* What the exercise asks
Beginning with the line of the entries below that holds "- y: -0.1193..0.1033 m" and ending with the line that holds "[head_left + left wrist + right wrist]", transcribe each line exactly as written. Pictures stay out.

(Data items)
╭──

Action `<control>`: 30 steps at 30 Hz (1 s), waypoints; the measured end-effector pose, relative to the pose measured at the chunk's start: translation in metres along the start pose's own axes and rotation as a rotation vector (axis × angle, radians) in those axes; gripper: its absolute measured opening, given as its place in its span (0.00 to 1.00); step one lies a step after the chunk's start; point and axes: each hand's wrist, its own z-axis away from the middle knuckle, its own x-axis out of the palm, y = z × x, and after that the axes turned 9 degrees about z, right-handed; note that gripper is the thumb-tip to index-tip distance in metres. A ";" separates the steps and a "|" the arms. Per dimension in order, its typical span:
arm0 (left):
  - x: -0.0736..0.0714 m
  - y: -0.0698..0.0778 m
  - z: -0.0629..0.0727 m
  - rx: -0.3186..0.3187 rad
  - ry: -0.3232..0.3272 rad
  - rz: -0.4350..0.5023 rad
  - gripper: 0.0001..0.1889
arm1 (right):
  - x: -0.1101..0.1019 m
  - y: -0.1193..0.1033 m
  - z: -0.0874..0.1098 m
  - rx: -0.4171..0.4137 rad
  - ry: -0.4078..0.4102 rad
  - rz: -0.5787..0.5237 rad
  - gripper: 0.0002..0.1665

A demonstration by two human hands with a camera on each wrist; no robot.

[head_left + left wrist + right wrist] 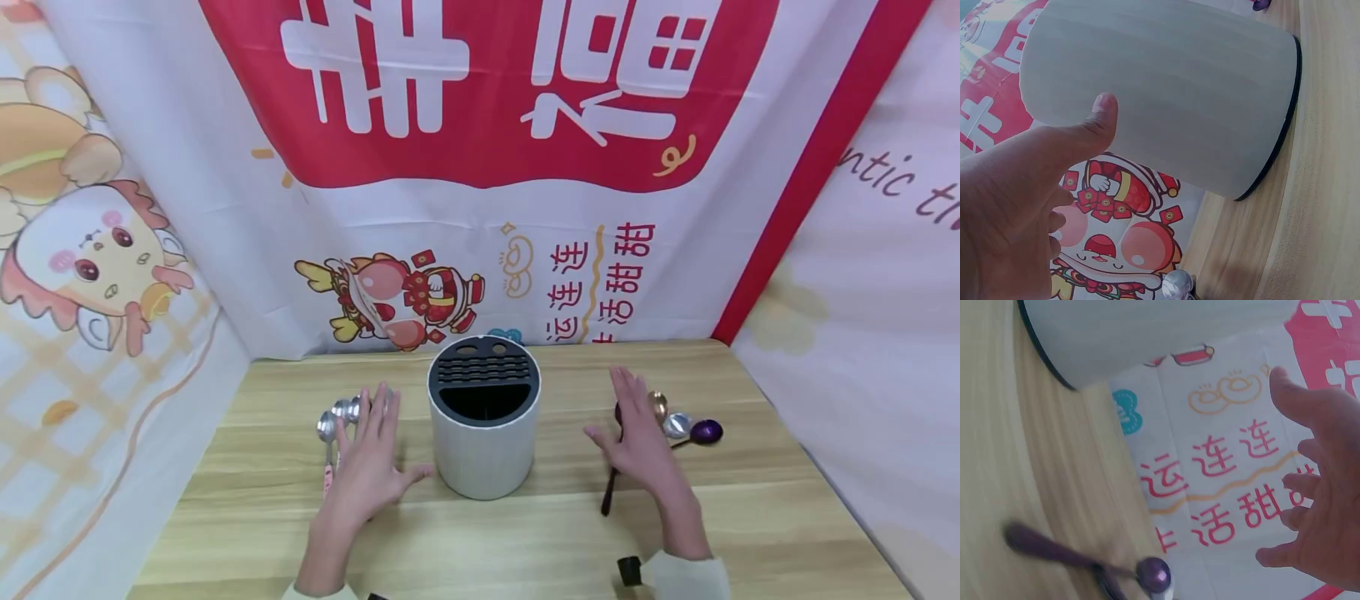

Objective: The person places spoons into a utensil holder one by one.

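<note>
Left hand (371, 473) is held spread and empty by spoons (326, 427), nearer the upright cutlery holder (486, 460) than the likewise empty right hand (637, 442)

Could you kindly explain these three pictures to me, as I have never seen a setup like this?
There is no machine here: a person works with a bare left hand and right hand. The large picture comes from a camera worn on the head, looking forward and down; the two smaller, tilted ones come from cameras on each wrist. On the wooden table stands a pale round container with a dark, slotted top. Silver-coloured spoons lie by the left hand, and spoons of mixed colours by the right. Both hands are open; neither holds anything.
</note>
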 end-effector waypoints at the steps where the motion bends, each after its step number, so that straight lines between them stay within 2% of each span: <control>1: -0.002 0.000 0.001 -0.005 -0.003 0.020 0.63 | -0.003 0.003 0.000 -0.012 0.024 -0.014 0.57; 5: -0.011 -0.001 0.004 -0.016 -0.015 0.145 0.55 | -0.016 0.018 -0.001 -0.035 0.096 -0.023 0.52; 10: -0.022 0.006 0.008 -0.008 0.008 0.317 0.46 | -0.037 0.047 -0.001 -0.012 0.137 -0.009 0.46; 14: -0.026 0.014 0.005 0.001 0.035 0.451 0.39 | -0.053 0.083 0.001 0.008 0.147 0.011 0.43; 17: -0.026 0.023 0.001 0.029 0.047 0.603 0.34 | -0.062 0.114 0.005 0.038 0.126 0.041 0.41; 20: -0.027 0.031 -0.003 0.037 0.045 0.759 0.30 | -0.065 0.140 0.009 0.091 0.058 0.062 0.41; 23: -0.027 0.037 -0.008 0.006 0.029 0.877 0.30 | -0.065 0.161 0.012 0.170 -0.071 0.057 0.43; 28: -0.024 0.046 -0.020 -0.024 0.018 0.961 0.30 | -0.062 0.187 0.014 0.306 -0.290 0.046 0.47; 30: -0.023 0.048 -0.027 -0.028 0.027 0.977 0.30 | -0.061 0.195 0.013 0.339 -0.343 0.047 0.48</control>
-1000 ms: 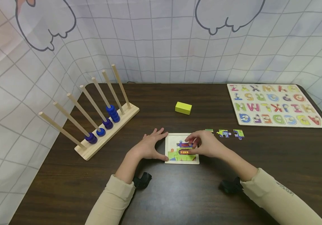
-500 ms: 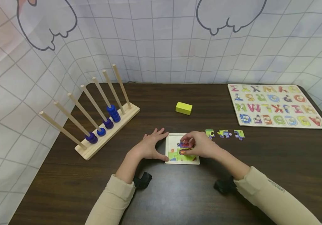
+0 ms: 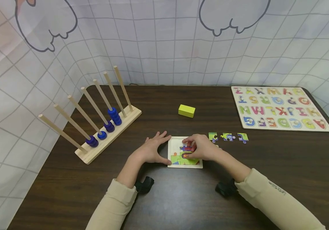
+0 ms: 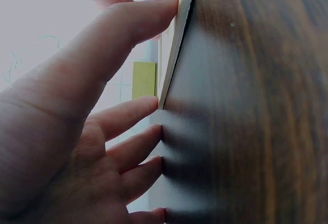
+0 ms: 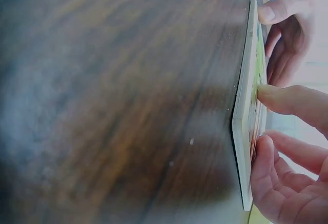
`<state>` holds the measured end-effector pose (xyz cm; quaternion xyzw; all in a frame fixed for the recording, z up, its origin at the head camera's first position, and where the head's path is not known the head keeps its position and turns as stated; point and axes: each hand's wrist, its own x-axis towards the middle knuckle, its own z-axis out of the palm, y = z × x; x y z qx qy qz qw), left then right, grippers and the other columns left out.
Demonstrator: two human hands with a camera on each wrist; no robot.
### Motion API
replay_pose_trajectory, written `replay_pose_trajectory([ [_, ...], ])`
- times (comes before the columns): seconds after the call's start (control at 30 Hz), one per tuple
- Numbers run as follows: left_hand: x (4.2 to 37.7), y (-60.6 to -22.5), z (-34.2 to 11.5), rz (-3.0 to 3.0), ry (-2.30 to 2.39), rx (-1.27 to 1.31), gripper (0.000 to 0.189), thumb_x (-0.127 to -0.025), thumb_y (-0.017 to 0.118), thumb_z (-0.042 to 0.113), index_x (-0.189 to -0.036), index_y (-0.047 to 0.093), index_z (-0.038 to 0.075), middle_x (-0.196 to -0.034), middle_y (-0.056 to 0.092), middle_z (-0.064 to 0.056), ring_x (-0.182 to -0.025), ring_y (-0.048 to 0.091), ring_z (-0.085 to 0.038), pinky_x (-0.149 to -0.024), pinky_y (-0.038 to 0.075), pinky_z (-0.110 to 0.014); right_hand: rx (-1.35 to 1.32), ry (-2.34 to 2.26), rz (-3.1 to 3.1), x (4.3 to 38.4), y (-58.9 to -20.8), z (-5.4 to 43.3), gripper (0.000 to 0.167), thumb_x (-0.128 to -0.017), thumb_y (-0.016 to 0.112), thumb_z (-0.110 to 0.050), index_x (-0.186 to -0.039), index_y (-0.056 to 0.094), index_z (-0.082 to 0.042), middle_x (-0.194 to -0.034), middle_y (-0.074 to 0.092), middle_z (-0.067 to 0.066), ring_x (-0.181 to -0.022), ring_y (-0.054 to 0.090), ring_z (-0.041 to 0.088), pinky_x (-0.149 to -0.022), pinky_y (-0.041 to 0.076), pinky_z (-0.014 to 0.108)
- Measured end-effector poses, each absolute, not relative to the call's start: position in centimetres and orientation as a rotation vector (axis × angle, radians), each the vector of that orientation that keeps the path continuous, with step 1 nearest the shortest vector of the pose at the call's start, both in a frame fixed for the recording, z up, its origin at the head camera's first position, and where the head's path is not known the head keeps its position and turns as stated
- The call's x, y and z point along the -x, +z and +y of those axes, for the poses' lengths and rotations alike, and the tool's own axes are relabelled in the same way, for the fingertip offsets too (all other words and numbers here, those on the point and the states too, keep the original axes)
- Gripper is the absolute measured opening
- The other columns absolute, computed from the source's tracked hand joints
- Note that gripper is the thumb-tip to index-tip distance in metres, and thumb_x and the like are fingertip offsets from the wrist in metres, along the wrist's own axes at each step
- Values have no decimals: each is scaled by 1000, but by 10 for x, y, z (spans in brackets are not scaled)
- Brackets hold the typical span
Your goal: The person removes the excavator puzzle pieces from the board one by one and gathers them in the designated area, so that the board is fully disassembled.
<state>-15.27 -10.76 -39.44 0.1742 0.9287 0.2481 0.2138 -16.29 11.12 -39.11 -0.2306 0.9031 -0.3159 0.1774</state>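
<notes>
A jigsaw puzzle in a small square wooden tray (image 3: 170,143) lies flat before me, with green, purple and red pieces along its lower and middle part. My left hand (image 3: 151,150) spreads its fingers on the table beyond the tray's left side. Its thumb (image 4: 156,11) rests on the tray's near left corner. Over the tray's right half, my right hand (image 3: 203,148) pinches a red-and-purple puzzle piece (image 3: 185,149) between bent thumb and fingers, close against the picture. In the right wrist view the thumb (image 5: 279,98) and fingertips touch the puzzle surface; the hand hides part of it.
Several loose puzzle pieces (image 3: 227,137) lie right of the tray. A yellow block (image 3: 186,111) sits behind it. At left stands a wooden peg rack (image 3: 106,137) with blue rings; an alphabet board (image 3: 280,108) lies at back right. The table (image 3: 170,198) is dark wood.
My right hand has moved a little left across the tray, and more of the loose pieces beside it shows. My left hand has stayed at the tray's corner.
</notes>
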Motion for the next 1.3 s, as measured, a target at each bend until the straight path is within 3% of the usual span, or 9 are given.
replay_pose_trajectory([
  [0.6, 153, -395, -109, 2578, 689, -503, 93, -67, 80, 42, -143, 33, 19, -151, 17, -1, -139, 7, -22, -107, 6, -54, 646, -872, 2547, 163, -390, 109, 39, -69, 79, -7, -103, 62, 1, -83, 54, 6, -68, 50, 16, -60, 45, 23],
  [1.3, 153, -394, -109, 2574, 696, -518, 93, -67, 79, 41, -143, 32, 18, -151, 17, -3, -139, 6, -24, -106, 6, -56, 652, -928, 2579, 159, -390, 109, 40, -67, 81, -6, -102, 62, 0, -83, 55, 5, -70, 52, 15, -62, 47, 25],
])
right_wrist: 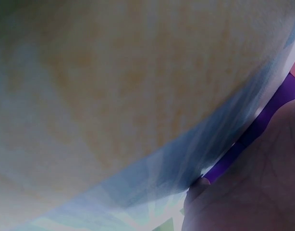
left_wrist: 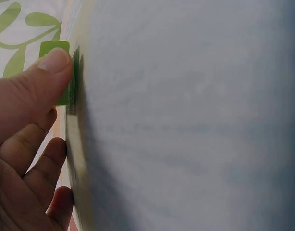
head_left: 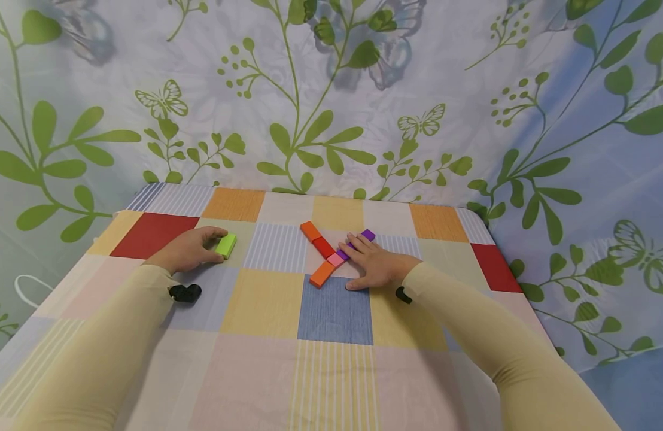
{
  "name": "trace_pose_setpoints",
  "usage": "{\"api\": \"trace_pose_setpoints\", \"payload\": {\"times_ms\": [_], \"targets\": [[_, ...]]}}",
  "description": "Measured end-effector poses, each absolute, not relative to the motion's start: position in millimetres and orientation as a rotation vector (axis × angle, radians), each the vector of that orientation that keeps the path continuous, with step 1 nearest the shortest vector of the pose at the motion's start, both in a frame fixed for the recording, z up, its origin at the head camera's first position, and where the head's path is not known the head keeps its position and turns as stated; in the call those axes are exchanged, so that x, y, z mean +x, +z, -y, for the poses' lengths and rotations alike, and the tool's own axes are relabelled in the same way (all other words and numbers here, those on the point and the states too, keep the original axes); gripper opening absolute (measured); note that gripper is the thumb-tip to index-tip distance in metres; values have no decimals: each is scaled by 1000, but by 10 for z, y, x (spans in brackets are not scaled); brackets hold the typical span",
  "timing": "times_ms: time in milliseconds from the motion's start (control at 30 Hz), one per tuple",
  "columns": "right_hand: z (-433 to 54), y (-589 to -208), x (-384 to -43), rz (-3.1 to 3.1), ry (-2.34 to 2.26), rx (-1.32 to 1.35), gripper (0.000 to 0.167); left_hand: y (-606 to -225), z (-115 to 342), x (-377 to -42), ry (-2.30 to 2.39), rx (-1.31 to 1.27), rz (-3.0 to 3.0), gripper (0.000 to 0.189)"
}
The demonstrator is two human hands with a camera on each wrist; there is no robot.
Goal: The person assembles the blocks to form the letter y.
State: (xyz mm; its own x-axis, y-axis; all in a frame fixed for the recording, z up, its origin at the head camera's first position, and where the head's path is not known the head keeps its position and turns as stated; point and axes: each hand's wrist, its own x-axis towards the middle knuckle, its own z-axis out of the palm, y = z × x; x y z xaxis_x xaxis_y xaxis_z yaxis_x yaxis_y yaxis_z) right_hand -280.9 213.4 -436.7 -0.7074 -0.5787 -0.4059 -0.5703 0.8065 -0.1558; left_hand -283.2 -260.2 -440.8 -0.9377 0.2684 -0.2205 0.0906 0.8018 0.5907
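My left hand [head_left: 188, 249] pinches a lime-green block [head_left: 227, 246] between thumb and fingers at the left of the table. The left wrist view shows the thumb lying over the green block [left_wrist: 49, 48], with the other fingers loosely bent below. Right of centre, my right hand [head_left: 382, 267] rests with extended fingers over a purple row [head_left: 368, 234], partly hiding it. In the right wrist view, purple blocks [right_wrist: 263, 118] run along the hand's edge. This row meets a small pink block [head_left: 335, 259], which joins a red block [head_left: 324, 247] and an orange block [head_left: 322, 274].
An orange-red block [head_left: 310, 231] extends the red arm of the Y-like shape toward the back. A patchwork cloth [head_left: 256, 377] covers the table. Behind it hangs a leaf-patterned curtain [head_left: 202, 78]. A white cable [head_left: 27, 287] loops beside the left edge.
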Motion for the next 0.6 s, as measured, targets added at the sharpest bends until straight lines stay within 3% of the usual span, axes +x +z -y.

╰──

* Exercise output
  - y: -0.1193..0.1033 m
  - z: -0.0874..0.1098 m
  - rx: -0.4171..0.4137 rad
  - ry: -0.4078..0.4102 rad
  - rz: -0.5787..0.5237 rad
  - gripper: 0.0002..0.1665

A demonstration by two human hands with a camera on each wrist; no robot.

[head_left + left wrist + right wrist] 

This answer is now complete.